L’heure est grave. Le juge Noro Harimisa Razafindrakoto, président de l’Union des magistrats pour la revalorisation de la fonction du juge, est inquiète devant la situation en général et celle de la Justice en particulier. Entretien.

• Votre association vient de publier un communiqué interpellateur. Pourquoi avez-vous décidé d’agir ainsi ?
- Notre union existe depuis 2016. Nous sommes vingt-trois juges de toutes les juridictions à en être membres, dont l’adhésion se fait par engagement écrit. C’est surtout un cadre de soutien, d’action et d’échanges. Jusqu’ici, nous avons organisé un atelier sur des thèmes précis conformément à notre objectif. Mais vu l’allure prise par la situation, concernant la Justice en particulier, nous avons décidé de nous exprimer à travers ce communiqué de presse. Le but est d’alerter l’opinion en général, la population en particulier sur le danger qui guette si on ne fait pas attention.
• À lire votre communiqué, on a l’impression que vous faites doublon avec le SMM. Est-ce une simple impression ? 
- Nous sommes tous membres du SMM. Seule­ment, nous avons choisi de créer cette union pour pouvoir avancer d’autres idées, en dehors de ce que fait le syndicat. Il est bien évident que nous nous rejoignions sur certains points.
• Justement l’essentiel de votre communiqué tourne autour des ingérences et immixtions dans les affaires judiciaires, des pressions exercées contre les magistrats, de la prétendue corruption des magistrats… Est-ce que les bornes sont dépassées ? 
- La situation est alarmante. Il faut cesser de diaboliser les magistrats pour justifier les ingérences et les immixtions dans les affaires judiciaires. Il faut arrêter d’attiser la haine contre les magistrats. On est en train de détruire la Justice et le pays. Quand on ne respecte pas les juges, le pays va à la dérive. Tout le monde en paiera les conséquences. Personne ne sera épargnée par ce qui pourrait arriver, si on laisse l’anarchie s’installer.
• Une partie de l’opinion et certaines autorités estiment pourtant que les magistrats, à cause d’une corruption généralisée, est l’origine de tout ce désordre comme les vindictes populaires. Est -ce que vous partagez cette thèse ?

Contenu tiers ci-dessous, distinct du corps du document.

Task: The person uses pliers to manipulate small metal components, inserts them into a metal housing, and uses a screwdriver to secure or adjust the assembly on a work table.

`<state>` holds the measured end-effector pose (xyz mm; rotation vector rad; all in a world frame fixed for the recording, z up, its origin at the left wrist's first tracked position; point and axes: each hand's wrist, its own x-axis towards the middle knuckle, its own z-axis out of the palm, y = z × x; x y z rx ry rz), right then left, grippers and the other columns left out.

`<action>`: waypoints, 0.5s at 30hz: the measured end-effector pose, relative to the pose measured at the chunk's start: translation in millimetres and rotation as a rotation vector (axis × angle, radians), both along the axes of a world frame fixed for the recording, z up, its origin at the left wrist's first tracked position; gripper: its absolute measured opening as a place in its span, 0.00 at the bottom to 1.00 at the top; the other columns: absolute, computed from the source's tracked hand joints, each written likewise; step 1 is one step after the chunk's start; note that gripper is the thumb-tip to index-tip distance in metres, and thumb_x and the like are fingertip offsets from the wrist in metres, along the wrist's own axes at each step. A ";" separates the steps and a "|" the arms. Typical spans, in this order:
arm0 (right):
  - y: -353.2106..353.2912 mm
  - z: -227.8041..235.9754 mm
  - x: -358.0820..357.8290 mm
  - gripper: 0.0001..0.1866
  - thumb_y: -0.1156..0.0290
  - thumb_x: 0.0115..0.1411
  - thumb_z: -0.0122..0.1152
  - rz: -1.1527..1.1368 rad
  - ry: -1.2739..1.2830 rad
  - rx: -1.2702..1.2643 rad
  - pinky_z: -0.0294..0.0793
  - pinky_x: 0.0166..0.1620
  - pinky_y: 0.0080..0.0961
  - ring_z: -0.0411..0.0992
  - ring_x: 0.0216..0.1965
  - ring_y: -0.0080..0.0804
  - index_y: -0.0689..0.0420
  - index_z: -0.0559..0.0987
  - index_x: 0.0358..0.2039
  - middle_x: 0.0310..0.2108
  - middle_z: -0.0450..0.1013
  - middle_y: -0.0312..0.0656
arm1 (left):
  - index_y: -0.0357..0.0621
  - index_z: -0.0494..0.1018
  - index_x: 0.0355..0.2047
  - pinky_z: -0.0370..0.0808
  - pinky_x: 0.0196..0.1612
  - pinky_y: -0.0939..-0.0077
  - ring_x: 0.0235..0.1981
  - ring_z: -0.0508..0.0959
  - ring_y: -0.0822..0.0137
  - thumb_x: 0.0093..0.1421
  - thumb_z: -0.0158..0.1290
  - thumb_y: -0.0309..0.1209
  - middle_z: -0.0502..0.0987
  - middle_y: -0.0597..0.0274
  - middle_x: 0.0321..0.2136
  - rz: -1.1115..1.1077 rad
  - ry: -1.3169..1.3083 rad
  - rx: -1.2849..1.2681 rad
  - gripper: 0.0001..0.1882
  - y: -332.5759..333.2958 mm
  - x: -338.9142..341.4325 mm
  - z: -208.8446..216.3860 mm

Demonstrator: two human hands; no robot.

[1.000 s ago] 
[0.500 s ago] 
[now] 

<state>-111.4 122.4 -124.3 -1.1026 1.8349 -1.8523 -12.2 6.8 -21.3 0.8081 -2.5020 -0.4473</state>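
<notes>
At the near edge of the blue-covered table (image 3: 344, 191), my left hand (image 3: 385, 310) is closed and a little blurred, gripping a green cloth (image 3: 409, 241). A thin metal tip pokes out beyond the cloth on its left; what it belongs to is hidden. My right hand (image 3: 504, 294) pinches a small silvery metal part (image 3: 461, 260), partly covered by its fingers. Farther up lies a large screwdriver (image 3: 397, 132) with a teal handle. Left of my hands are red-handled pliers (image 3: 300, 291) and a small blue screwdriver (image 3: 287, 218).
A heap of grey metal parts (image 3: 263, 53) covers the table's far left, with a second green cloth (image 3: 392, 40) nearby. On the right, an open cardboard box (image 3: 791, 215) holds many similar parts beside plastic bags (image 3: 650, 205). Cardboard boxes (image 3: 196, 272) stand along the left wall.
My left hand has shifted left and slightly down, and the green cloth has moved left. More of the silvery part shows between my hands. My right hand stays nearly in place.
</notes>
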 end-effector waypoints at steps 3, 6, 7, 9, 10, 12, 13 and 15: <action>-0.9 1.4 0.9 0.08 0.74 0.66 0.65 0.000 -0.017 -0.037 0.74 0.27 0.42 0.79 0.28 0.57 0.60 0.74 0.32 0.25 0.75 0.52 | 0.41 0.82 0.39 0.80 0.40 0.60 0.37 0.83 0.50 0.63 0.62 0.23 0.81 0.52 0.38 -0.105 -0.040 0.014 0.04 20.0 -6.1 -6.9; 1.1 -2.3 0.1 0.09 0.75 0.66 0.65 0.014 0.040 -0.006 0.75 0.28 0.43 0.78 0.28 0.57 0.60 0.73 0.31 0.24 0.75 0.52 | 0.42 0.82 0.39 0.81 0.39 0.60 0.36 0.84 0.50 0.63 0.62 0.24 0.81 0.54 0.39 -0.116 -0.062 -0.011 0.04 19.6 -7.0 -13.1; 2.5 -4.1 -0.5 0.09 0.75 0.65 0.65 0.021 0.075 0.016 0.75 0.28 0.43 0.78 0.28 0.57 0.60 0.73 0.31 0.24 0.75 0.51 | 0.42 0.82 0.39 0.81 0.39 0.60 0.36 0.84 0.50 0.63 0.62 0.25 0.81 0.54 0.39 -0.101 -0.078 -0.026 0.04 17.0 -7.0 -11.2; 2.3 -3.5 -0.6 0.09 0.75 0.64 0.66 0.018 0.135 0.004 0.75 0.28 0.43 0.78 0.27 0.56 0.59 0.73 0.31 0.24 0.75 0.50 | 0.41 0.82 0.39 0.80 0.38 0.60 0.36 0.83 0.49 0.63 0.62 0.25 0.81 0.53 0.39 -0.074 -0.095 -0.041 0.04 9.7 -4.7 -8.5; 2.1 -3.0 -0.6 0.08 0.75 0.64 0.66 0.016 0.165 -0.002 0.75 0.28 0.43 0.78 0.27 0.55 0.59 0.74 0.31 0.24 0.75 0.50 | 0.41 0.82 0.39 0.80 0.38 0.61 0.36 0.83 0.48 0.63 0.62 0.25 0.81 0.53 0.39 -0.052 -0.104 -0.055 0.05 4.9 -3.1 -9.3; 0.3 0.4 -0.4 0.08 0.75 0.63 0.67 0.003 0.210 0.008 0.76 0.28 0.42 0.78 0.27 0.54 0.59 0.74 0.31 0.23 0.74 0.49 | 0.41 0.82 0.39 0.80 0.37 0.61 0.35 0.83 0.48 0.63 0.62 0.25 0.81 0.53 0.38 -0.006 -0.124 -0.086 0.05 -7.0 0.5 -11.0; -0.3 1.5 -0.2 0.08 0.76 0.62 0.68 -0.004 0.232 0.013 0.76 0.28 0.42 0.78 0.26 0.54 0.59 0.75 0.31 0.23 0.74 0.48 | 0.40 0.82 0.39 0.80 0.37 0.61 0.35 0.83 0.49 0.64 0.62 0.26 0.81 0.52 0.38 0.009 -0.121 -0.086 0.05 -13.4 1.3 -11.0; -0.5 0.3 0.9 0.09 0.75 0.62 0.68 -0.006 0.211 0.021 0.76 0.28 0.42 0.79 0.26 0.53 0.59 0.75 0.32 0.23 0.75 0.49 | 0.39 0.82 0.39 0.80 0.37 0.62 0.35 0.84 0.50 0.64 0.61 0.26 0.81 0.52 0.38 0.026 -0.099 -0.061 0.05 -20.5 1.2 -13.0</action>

– Il existe peut-être des magistrats corrompus, qui ont de grosses voitures et de belles villas. Mais personne n’a apporté de preuves pour qu’on puisse les sanctionner. Personnellement, j’incite tous ceux qui ont des preuves, tous ceux qui sont victimes à dénoncer les juges corrompus. Il existe également des juges honnêtes et propres qui rejoignent leur lieu de travail en taxi-be tous les jours. Ils constituent la majorité de l’effectif et j’en fais partie. Il ne faut pas mettre tous les magistrats dans le même sac. Notre union encourage vivement les justiciables à utiliser les voies de recours instituées par la loi, en cas d’insatisfaction contre les décisions de justice et à dénoncer tout magistrat véreux.
• Est-ce qu’on peut encore renverser la tendance ? Un communiqué suffit-il pour se faire entendre et changer le cours des choses ? 
– C’est notre devoir d’alerter l’opinion, la population et les autorités. Nous ne sommes pas dans un mouvement politique et nous ne visons pas à destituer qui que ce soit. Nous demandons tout simplement à ce que l’on respecte la Justice en général et les magistrats en particulier. Et d’ailleurs, la Justice n’est pas que les magistrats. Avant d’arriver aux magistrats, il y a les officiers de police judiciaire, les avocats, les agents pénitentiaires. Cela forme un tout indissociable dans le système judiciaire. La corruption peut se trouver à tous les niveaux.
• Croyez-vous que votre appel puisse avoir un écho au niveau des autorités ? 
– Le problème n’est pas en réalité la personne des magistrats. C’est le pays qui est en danger. Quand on affaiblit la Justice, on va tout droit à la dérive. Si les autorités ne réagissent pas, elles seront elles-mêmes submergées par le phénomène. Com­ment peut-on gérer un pays sans système judiciaire, quels que soient les reproches qu’on puisse lui faire?
• Est-ce imaginable de stopper les ingérences et immixtions, alors que c’est le pouvoir Exécutif qui met en place le pouvoir Judi­ciaire ? 
– Il y a quelques années, on a beaucoup lutté pour l’indépendance de la Justice, mais jusqu’à maintenant on n’a pas tellement avancé. C’est un problème politique qu’il ne nous appartient pas de résoudre.
• Comment peut-on éradiquer la corruption au sein de la Justice ?
– C’est la situation précaire des juges qui favorise souvent la corruption. Si on peut donner un minimum de confort aux magistrats, je peux vous dire qu’on aura des résultats probants. Jusqu’ici, l’État n’a pas voulu faire cet effort. Je le répète, ce ne sont pas tous les magistrats qui sont corrompus.